§ **What you have to do**: Please return all lines from the records below that include the string "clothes".

====

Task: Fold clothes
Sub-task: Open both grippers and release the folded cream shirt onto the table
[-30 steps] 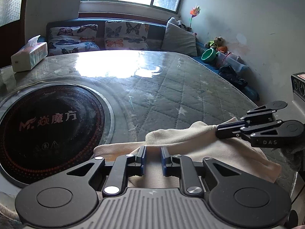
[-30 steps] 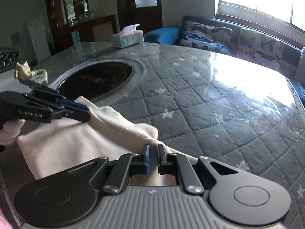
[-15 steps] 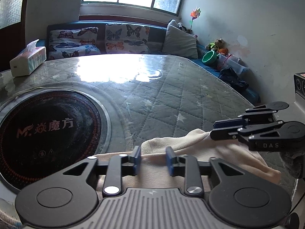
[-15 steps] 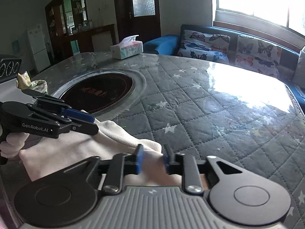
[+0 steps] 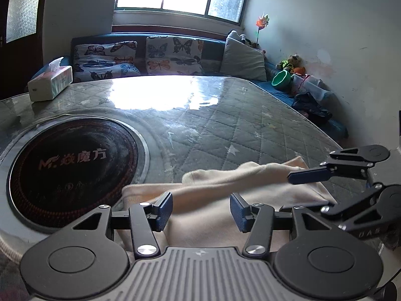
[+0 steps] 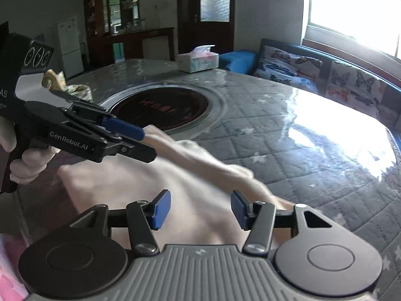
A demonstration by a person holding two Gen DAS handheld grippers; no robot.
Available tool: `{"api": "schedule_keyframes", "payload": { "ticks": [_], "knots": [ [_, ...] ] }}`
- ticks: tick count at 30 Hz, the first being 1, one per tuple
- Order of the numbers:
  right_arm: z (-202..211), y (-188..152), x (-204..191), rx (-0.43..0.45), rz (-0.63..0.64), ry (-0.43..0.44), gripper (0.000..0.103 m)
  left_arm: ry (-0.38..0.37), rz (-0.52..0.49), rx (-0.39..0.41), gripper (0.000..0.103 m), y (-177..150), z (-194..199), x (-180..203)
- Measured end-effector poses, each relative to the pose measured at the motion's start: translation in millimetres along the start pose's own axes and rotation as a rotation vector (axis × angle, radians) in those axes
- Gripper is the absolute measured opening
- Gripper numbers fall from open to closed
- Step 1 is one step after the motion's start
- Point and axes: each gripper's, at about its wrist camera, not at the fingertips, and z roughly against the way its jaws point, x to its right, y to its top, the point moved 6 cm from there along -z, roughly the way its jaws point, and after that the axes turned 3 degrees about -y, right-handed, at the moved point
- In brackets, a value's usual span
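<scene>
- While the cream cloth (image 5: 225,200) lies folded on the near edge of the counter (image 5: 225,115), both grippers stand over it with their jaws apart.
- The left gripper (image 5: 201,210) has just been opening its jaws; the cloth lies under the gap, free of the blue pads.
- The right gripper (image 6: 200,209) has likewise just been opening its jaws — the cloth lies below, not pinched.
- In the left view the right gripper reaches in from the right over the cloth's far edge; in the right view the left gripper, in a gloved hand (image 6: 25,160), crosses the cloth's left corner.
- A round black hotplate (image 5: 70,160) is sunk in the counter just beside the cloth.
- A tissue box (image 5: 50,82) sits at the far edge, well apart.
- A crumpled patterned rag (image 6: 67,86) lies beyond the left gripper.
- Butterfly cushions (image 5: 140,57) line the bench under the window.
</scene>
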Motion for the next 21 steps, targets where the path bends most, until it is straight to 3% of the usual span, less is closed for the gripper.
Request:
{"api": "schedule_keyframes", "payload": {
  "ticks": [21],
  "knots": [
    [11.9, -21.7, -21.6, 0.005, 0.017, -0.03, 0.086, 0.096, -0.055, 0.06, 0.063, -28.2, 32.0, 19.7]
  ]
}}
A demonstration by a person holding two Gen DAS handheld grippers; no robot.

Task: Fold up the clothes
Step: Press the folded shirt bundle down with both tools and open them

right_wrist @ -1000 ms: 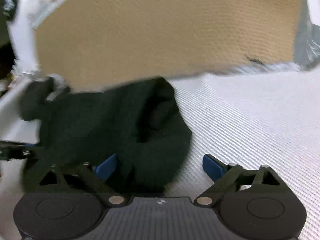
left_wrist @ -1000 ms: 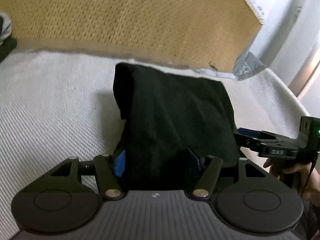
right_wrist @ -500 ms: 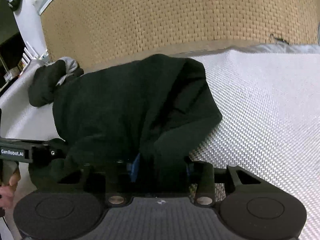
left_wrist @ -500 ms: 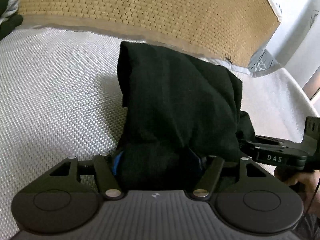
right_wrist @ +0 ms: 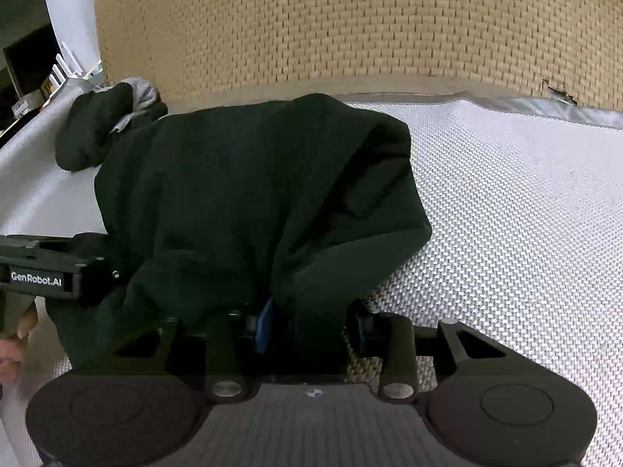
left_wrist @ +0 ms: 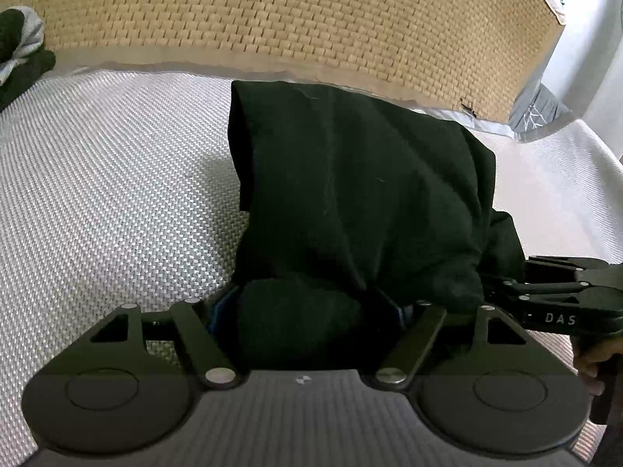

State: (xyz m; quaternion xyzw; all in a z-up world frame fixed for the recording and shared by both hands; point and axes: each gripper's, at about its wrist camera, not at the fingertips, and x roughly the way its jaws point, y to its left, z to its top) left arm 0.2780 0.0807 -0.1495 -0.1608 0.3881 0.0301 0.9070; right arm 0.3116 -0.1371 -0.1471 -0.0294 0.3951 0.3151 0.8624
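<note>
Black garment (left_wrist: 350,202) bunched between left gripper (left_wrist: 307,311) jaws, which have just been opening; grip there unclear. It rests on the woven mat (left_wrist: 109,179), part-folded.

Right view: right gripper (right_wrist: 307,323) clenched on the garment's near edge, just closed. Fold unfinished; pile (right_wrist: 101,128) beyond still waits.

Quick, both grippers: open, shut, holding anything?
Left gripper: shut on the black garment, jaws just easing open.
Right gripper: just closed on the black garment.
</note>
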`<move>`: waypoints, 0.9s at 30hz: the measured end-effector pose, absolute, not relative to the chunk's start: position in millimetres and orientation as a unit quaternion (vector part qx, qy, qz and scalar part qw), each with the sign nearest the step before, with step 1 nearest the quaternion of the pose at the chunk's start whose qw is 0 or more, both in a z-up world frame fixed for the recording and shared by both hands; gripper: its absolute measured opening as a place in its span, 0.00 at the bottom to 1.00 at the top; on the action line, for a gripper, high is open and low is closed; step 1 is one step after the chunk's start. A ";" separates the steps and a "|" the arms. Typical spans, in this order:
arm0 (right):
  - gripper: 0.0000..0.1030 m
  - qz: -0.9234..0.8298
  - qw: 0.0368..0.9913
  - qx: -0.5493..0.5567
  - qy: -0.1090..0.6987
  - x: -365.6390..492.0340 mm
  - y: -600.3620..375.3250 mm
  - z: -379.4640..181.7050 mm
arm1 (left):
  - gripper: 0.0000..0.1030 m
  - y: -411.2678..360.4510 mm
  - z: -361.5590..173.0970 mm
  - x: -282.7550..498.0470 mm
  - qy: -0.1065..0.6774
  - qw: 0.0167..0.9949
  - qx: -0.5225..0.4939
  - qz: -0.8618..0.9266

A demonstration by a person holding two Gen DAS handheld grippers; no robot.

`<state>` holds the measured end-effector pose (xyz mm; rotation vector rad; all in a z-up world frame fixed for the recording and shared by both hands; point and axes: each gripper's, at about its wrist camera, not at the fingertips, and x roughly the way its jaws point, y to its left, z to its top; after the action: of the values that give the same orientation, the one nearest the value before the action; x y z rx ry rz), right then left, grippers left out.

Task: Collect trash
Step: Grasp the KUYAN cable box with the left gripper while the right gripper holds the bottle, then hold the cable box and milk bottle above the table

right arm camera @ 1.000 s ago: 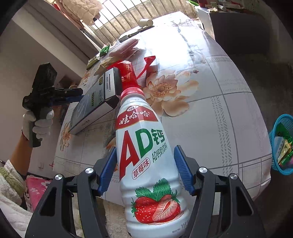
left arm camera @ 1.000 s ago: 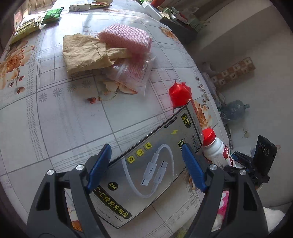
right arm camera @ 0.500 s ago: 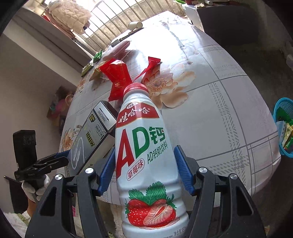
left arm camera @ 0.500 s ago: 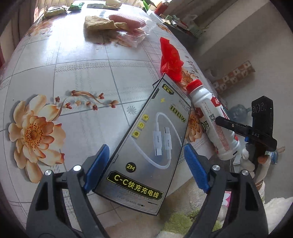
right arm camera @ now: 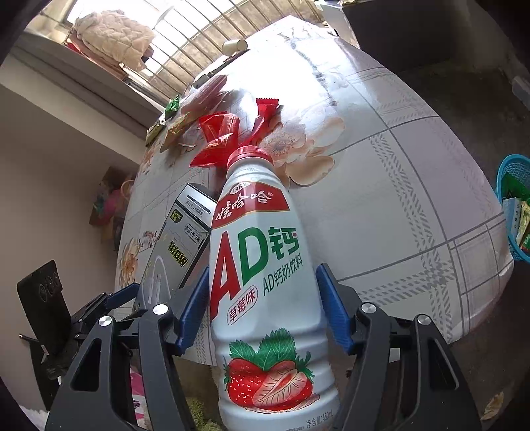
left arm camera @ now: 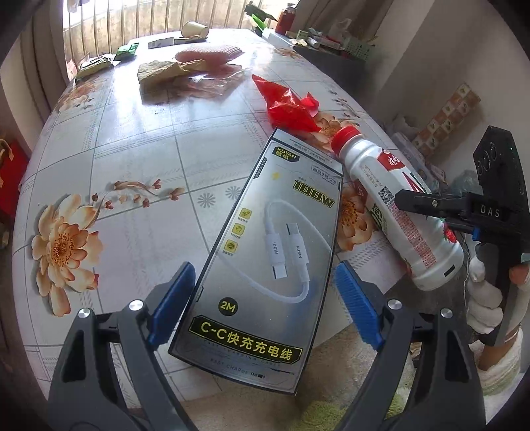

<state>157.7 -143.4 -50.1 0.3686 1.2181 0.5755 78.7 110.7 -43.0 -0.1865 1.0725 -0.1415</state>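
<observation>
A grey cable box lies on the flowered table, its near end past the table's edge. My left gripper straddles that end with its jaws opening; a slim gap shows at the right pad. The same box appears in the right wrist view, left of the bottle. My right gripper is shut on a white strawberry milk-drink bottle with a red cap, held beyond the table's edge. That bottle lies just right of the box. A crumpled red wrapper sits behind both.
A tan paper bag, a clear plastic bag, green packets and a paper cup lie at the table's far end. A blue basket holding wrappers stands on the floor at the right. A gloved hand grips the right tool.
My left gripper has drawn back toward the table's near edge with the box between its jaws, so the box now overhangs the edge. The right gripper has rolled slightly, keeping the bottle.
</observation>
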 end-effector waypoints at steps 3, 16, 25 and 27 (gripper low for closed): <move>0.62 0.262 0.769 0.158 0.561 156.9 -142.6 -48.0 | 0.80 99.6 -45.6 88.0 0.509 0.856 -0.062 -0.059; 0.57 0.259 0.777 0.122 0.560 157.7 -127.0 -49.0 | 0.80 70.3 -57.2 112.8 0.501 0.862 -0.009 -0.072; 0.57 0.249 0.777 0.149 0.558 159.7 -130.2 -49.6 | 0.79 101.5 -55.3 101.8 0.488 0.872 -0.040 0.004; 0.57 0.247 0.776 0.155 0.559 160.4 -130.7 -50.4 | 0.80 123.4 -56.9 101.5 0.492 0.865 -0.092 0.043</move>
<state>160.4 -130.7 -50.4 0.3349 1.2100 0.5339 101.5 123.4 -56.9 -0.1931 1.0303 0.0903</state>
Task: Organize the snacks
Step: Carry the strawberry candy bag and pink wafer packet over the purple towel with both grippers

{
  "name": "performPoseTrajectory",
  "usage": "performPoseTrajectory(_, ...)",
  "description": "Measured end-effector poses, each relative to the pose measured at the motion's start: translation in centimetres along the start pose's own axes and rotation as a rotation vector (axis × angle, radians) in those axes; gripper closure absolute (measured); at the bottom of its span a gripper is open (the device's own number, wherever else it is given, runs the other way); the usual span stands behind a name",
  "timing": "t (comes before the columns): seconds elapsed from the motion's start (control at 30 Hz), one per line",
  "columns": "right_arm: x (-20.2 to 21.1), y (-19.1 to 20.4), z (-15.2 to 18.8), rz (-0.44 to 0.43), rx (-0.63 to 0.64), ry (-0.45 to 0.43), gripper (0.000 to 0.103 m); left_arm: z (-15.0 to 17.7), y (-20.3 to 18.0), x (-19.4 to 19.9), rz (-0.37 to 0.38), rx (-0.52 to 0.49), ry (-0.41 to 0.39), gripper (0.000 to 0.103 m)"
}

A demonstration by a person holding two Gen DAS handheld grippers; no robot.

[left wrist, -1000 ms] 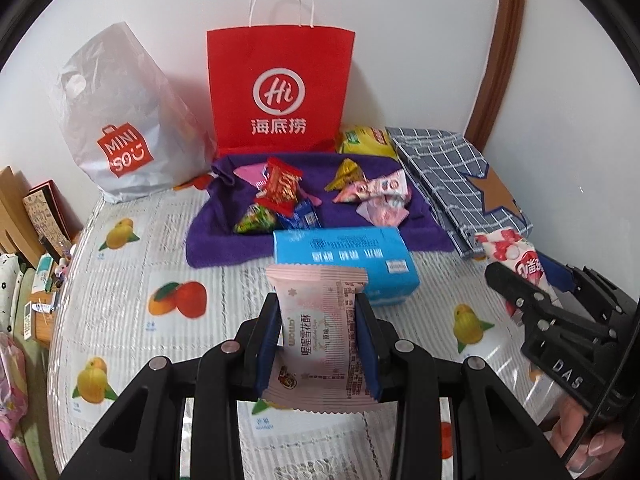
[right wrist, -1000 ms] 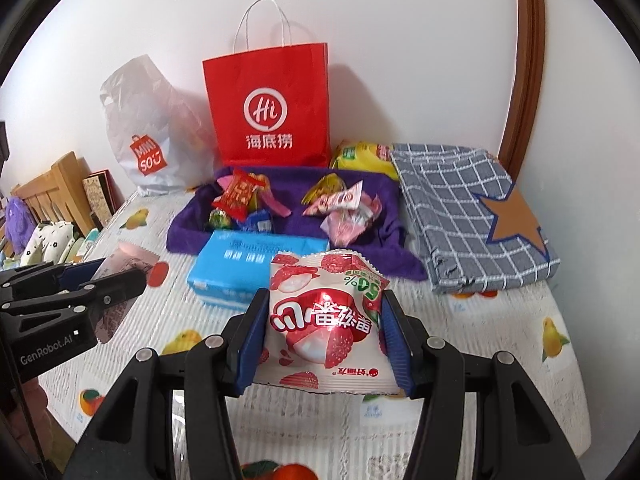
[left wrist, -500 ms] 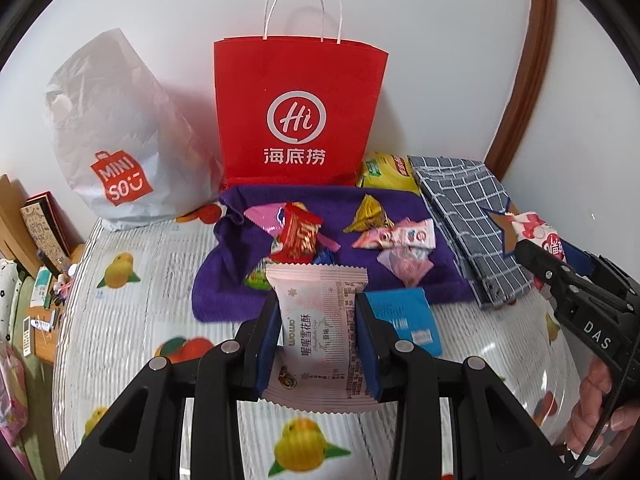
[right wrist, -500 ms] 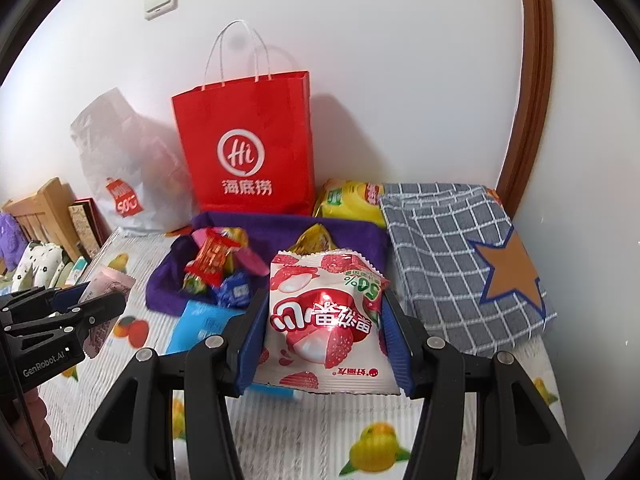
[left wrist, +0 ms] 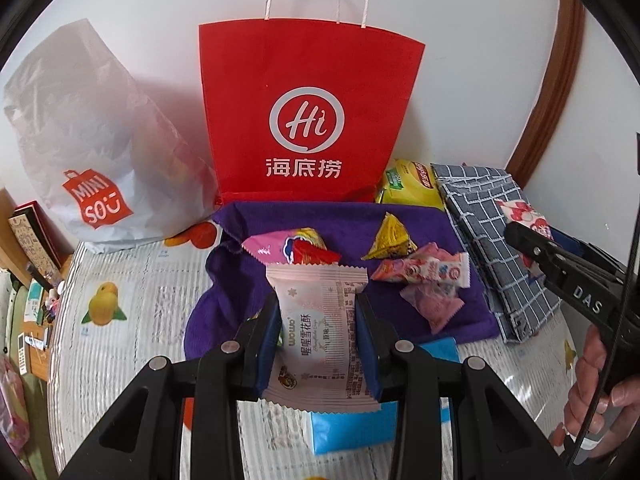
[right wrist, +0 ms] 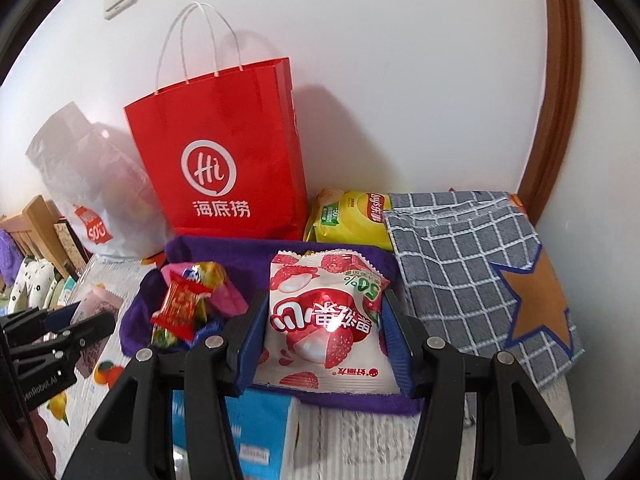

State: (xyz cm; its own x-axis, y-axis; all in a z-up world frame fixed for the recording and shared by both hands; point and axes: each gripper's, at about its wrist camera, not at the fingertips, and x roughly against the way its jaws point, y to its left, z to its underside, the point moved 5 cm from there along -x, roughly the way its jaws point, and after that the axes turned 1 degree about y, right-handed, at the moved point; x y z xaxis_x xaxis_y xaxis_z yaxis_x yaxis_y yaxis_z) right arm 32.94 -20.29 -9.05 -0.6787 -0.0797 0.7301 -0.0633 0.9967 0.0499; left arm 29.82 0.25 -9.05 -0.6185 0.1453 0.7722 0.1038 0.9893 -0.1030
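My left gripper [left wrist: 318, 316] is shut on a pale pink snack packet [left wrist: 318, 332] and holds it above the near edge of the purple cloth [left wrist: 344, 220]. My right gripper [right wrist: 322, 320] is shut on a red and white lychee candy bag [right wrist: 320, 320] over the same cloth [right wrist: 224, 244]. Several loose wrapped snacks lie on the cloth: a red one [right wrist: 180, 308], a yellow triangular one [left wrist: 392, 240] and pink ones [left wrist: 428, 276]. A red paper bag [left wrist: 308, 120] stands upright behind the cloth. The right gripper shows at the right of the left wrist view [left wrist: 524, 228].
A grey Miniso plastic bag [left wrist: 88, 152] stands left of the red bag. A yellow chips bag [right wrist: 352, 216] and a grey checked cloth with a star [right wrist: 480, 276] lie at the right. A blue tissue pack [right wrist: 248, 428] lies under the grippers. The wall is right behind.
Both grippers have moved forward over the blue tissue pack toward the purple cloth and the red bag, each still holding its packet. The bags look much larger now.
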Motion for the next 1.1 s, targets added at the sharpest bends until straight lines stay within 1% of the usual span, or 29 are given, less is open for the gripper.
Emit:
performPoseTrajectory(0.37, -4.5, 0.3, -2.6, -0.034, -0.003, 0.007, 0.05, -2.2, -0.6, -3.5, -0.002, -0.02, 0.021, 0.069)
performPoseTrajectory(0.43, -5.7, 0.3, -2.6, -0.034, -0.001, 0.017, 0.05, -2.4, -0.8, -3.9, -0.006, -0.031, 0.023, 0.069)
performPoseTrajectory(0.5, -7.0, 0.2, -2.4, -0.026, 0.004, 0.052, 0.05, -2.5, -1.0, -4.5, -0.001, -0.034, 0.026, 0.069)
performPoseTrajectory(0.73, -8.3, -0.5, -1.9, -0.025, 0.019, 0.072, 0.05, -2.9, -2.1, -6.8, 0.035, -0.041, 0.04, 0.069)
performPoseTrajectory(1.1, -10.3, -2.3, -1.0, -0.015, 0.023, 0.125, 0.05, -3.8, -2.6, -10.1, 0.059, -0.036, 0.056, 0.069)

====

§ **Solution for this task**:
Task: Fold clothes
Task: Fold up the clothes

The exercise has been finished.